Gore fetishists may champion The Ruins as their favorite flick since the last gruesome horror excursion, but few else will find it to be worth the time and nausea level. As with most films in the horror genre, the best way to describe it is to relate what other movies it is almost exactly like, as this one feels a lot like Cabin Fever, with a little bit of Bug, Turistas, and The Descent tossed in for good measure. Reportedly, though Smith retains sole credit for the adaptation of his lengthy novel, this is a barebones version of his relentlessly depressing story, changing many of the events of what happens to which characters, gutting many of the facets that made it a thoughtful and scary read for many. Essentially, all of its limbs are broken and and amputated in order to stuff it into a suit so that it practically resembles every other dead college-age production out there, complete with sex, drinking, and plenty of fiddling with cell phones and the like.
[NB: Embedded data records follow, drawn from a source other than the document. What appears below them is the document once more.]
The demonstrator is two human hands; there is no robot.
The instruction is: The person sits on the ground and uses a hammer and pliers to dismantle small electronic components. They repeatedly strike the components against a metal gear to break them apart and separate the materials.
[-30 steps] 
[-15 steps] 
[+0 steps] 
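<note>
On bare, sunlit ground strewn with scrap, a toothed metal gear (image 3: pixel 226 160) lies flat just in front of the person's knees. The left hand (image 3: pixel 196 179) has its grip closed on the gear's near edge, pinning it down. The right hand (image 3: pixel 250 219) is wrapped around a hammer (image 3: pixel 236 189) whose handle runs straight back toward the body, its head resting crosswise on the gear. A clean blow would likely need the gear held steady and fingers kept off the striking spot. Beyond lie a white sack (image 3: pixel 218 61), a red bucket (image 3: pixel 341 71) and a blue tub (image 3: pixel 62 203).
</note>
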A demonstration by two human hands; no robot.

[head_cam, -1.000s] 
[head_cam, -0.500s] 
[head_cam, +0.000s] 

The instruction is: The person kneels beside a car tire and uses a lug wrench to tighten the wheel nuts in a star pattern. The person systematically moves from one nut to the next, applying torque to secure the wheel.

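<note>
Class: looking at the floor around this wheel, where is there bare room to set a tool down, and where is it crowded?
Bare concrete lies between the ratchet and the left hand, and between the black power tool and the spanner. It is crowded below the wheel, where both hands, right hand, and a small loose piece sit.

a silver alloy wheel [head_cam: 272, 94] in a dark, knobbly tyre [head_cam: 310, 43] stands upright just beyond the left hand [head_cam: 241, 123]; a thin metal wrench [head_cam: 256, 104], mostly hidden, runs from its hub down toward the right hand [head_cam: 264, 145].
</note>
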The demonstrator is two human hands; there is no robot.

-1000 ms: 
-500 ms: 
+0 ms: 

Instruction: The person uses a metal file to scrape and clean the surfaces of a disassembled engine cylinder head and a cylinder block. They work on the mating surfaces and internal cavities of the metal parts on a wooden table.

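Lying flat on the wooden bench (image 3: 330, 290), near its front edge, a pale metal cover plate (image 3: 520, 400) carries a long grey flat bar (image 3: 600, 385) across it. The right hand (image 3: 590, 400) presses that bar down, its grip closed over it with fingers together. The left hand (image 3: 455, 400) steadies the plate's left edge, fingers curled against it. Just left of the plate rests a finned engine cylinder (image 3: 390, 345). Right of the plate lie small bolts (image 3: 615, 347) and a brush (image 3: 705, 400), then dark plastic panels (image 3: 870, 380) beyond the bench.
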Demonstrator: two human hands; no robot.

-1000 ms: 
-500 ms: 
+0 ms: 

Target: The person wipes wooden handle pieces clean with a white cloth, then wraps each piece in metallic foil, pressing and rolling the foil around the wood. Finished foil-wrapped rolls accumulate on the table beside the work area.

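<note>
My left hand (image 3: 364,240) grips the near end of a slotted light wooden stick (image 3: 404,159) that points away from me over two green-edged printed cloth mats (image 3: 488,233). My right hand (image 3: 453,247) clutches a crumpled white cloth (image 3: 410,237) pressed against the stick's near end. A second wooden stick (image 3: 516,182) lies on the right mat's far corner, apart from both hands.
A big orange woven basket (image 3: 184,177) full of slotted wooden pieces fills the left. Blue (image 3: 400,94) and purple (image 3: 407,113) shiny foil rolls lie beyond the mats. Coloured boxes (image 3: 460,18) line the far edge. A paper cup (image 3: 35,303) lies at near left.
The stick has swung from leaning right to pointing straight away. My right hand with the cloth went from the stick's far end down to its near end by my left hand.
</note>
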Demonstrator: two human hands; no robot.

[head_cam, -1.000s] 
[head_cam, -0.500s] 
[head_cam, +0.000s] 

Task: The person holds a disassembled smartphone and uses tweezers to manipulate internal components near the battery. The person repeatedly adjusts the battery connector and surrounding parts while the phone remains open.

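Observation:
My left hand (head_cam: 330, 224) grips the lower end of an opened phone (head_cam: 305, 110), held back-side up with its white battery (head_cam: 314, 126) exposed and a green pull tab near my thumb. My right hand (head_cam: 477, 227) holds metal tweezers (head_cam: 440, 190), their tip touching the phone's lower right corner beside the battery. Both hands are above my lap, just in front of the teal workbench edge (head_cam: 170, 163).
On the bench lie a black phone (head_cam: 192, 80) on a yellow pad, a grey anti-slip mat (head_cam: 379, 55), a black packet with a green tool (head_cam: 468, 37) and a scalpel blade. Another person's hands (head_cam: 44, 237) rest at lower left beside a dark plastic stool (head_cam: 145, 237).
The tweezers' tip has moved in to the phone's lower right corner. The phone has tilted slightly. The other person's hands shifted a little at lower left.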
Good performances by the main actors does make it a cut above most horror films if its ilk (though Joe Anderson's German accent is far from authentic), and there is a very effective creep factor involved in the choice of antagonist, a wildly growing, mimicking plant that can grab, infest and devour its victims in the most grisly and stomach churning ways possible. The cinematography by Darius Khondji (My Blueberry Nights, The Interpreter) is actually quite marvelous to look at, and the action is well edited when the situations call for it.
Nevertheless, it's just too inherently derivative in its delivery, with an overly familiar set of pacing and development that only a true-blue horror aficionado should bother attempting to watch, and even then, only those with a thirst for plenty of blood and viscera. With more build up of its characters and more depth in its design, we might actually be scared when the events turn nasty, instead of just cringing at the level of grisliness. The ending is a bit of a botch, once again ripping a page out of the script of the aforementioned horror-thrillers, to the point where the entire experience can be considered rather meaningless, save for its incessant sensationalism -- in a way, one can say that it practically ruins The Ruins.